Bozeman resident Joshua Anders Rae was convicted of collecting shed elk antlers outside legal dates for areas west of the continental divide in Wyoming. These areas were closed to protect wintering deer and elk, but Rae just couldn’t resist the sweet, sweet smell of snow-covered antlers.
That, and he operated an online elk antler dog chew business and wanted to get in ahead of all the other shed hunters. Not only did he hunt in an off-limits area, but he was also in the region a day before the start of the legal shed hunting season.
And this wasn’t the first time he’d been caught. Back in 2021, he was convicted of a misdemeanor Lacey Act violation for the same behavior in the same region. He was sentenced to pay $15,000, but this most recent investigation revealed he hadn’t paid any of that restitution.
He pleaded guilty to this latest charge along with violating his probation and was sentenced to 90 days of home confinement, a 5-year ban from entering federal public lands, and a 5-year ban on hunting.
Speaking of the Lacey Act, an Arkansas hunter is facing fines and probation for poaching a bull caribou in Alaska and transporting it back home.
The United States Attorney’s Office charged 54-year-old Edward Bundy after he killed the animal in Alaska while falsely claiming Alaska residency. All states treat resident and non-resident hunters differently, but Alaska is especially strict about its residency requirements for hunting big game. Court records show that Bundy had the caribou shipped from a tannery in Alaska to his Arkansas home, which is where he ran afoul of the federal Lacey Act.
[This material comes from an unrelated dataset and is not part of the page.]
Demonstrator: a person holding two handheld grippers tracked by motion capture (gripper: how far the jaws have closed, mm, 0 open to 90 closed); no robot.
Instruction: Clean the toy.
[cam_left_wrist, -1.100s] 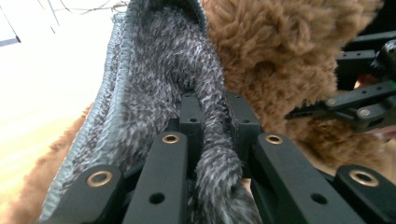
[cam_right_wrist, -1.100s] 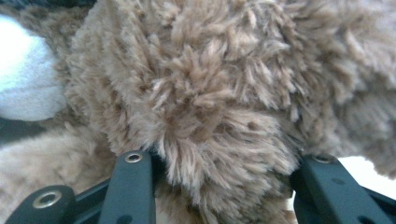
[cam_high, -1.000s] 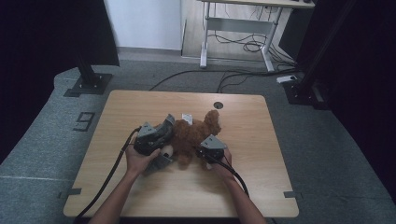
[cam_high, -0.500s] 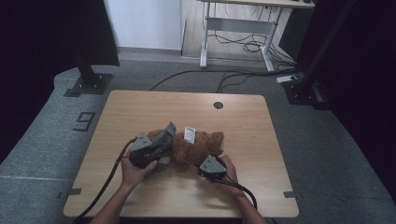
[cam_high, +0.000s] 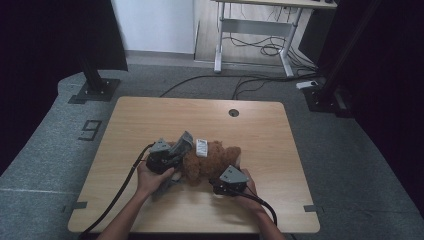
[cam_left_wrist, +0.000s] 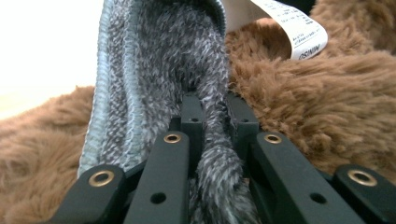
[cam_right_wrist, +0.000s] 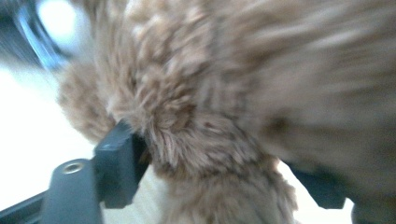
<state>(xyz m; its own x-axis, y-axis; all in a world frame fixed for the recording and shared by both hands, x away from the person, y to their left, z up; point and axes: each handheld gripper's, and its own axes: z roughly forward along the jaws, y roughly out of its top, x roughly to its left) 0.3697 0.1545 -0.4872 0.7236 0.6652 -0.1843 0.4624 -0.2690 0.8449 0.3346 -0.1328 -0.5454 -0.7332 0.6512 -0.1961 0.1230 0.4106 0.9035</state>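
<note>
The left gripper (cam_left_wrist: 212, 121) pinches grey knitted cloth (cam_left_wrist: 159, 60); the right gripper's (cam_right_wrist: 219, 163) jaws, just opening, straddle the brown plush bear's (cam_high: 212, 162) limb, which may slip free.

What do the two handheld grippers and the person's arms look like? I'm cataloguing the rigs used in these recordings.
Each gripper has a dark body topped by a grey three-cornered plate: the left gripper and the right gripper. A black cable trails from each toward the table's near edge. Up close, the left one's fingers are matte black bars with brass-coloured rivets and small holes. The forearms are bare, with no sleeves or gloves visible.
</note>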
He faces up to one year in jail and $100,000 in fines, but a tentative plea agreement shows Bundy getting hit with a $12,000 fine and 18 months probation where he is not allowed to hunt anywhere in the world. He would also be forced to surrender two caribou and one black bear trophy to U.S. Fish and Wildlife officials.
In Wyoming, officials are searching for the person who shot a grizzly bear and left it on the side of the road.
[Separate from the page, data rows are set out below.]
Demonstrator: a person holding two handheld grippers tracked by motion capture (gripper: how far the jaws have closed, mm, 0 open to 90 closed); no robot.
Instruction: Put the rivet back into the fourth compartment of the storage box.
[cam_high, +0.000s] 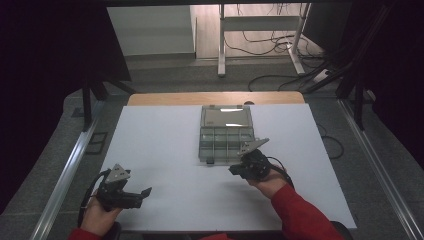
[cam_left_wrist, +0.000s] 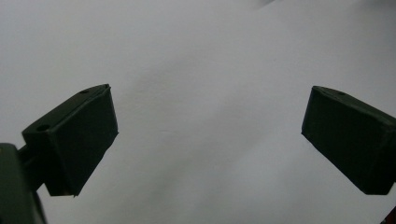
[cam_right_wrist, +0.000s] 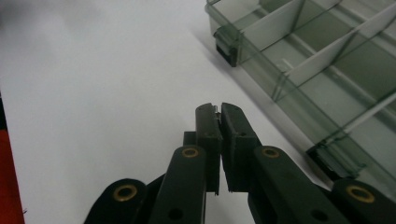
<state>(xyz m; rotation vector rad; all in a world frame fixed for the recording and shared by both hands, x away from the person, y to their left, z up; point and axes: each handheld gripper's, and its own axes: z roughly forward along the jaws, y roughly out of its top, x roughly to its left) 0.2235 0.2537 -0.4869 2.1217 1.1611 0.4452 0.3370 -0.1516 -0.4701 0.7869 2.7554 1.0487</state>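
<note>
A clear grey compartment box (cam_high: 216, 146) lies open at the middle of the white table, its lid (cam_high: 225, 117) folded back on the far side. Its dividers and two dark front latches show in the right gripper view (cam_right_wrist: 299, 65); the compartments look empty. My right gripper (cam_high: 234, 170) (cam_right_wrist: 217, 109) is shut just in front of the box's near edge, pointing left along it. A tiny pale speck sits at its tips, too small to identify. My left gripper (cam_high: 145, 192) (cam_left_wrist: 210, 109) stands open over bare table at the near left, with nothing between its jaws.
The white table top (cam_high: 165, 150) spreads wide around the box. A wooden strip (cam_high: 215, 98) runs along its far edge. Behind it are a desk frame (cam_high: 260, 30) and loose cables (cam_high: 280, 47) on the floor. Red sleeves enter from the bottom.
</note>
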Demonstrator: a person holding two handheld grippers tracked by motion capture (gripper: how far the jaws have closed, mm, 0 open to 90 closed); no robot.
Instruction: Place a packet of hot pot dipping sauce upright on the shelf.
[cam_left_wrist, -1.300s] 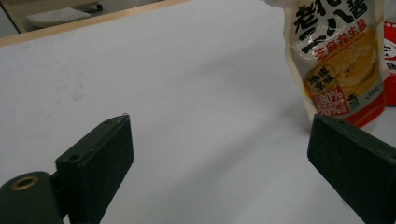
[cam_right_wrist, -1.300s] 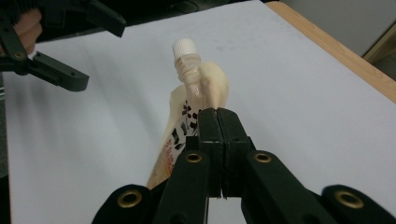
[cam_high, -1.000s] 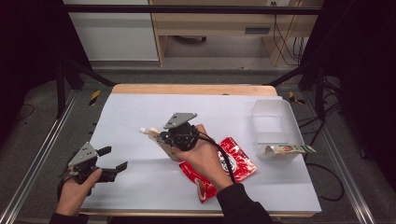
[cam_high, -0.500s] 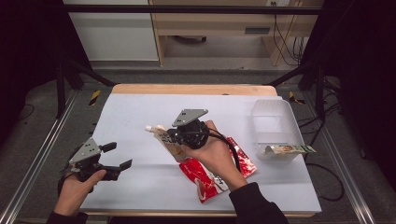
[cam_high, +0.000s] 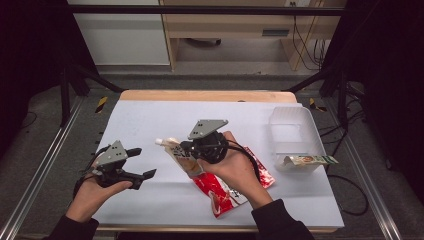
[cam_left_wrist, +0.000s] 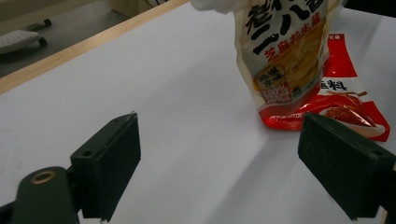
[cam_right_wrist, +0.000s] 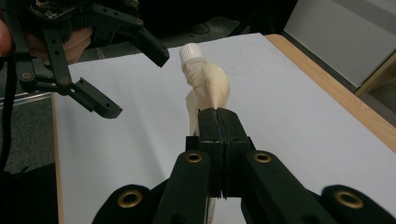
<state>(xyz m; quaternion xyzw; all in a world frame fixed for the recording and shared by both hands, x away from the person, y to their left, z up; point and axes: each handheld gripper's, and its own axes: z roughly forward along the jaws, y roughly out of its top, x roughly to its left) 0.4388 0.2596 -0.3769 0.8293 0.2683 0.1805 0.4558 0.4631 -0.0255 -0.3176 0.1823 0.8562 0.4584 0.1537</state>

Spokespeople for the U.S. Fish and Wildlife Service and the Wyoming Game and Fish Department told the Cowboy State Daily last week that there is an open investigation into the incident but did not offer further details. The large male grizzly appears to have been shot from the side of the road between Yellowstone and Cody, and wildlife officials were seen scouring the area for clues.
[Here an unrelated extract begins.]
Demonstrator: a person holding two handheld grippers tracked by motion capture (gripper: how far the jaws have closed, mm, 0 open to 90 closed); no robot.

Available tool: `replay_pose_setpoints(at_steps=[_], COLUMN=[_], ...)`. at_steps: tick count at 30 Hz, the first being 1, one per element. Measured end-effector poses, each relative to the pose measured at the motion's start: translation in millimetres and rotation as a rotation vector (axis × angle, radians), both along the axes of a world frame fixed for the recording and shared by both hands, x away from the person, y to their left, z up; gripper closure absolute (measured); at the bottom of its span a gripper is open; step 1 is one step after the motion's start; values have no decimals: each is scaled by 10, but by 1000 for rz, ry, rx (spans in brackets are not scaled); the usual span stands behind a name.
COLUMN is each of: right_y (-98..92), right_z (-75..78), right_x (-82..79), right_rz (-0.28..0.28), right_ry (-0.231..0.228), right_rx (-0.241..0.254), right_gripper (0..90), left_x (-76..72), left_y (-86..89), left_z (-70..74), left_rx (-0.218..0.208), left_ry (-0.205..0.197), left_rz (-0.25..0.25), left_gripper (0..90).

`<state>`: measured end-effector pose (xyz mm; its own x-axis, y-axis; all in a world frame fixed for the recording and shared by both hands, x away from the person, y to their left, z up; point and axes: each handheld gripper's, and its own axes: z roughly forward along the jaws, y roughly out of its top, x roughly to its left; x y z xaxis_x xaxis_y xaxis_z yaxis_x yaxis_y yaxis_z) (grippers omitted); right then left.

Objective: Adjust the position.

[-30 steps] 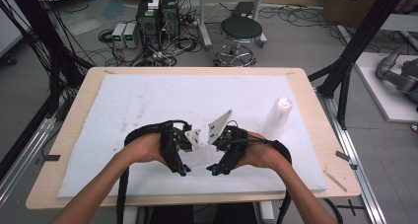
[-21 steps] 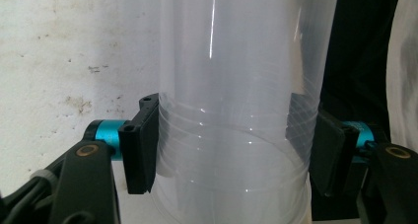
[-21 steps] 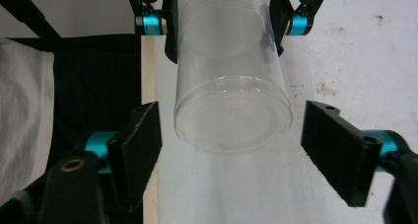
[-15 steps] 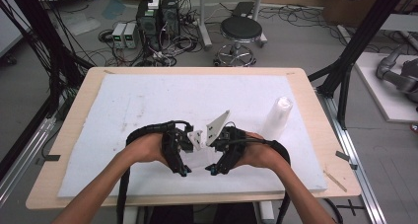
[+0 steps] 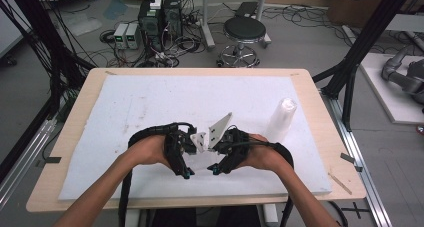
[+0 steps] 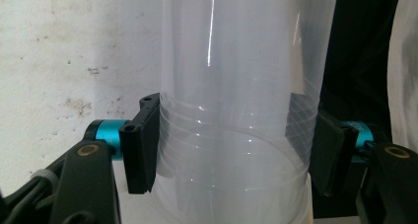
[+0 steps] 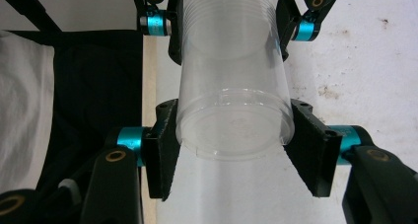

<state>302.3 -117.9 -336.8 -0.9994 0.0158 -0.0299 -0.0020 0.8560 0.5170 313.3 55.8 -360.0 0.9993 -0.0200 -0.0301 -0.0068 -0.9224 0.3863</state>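
cups: a short stack of clear plastic cups (image 7: 231, 86) held between both hands, low over the near middle of the table (image 5: 75, 117)
left gripper (image 6: 231, 145): clamped on the ribbed rim end
right gripper (image 7: 231, 145): jaws have just been closing, now pinching the bottom cup's base
risk: thin walls, so squeeze too hard and they buckle
risk: slick plastic, pulling crooked could pop a cup loose
spare stack (image 5: 281, 118): standing to the right, an elbow could tip it

2 grippers (image 5: 200, 169), 2 cup stacks (image 5: 281, 118)
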Motion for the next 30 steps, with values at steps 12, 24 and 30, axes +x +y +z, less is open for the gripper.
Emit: replay_pose_setpoints(at_steps=[12, 24, 30], right_y=[-25, -42, -126], right_z=[5, -8, -14], right_x=[4, 13, -6], right_rz=[-4, -9, -26], right_ry=[2, 2, -1], right_rx=[9, 12, 64], right_gripper=[424, 425, 424], left_x=[43, 46, 31], left_y=[46, 69, 223], left_z=[-50, -33, -76], left_rx=[-58, -88, -292], left_ry=[24, 25, 34], left_rz=[25, 27, 27], left_gripper=[160, 127, 116])
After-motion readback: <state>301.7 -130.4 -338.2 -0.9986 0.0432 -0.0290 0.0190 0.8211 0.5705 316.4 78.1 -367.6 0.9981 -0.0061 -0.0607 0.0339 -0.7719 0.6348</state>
Media outlets are reporting local “outrage” about the incident, and that’s understandable. Seeing any animal go to waste on the side of the road is terrible. Killing an animal that is so politically sensitive is a setback towards the goal of official recovery and state management as well. Plus, you know, you're just an asshole.
Update: A hunter named Patrick M. Gogerty has been charged with killing this grizzly bear, according to the Powell Tribune. He told officials he thought it was a black bear from about 100 yards away and fired at least seven shots. He's being charged with a misdemeanor count of taking a trophy game animal without the proper license or authority. He allegedly shot the bear on May 1 and turned himself in on the morning of May 2.
We’ll end this week’s poaching desk with a fish mystery. A fishtery, if you will.
The Maryland Department of Natural Resource is seeking the public’s help after thousands of trout were killed at a fish hatchery. The DNR reported on Facebook that someone closed a discharge valve in one of the raceways at the Albert Powell Fish Hatchery. These valves help oxygen circulate in the raceways where the trout live and grow.
By the time employees noticed something was wrong, 25,000 fish had died due to lack of oxygen. The DNR says the vandal struck at some point between 11:30AM on Sunday and 7:30AM Monday morning.
These trout were set to be released for Maryland anglers during the 2024 season, and their loss is estimated at $75,000, which is low. Think about the economic impact that surrounds the fishing public on opening day of the season: gas station money, hotel money, diner money. If anyone has any information about this incident, contact Jeremy Miller at 410-260-8888.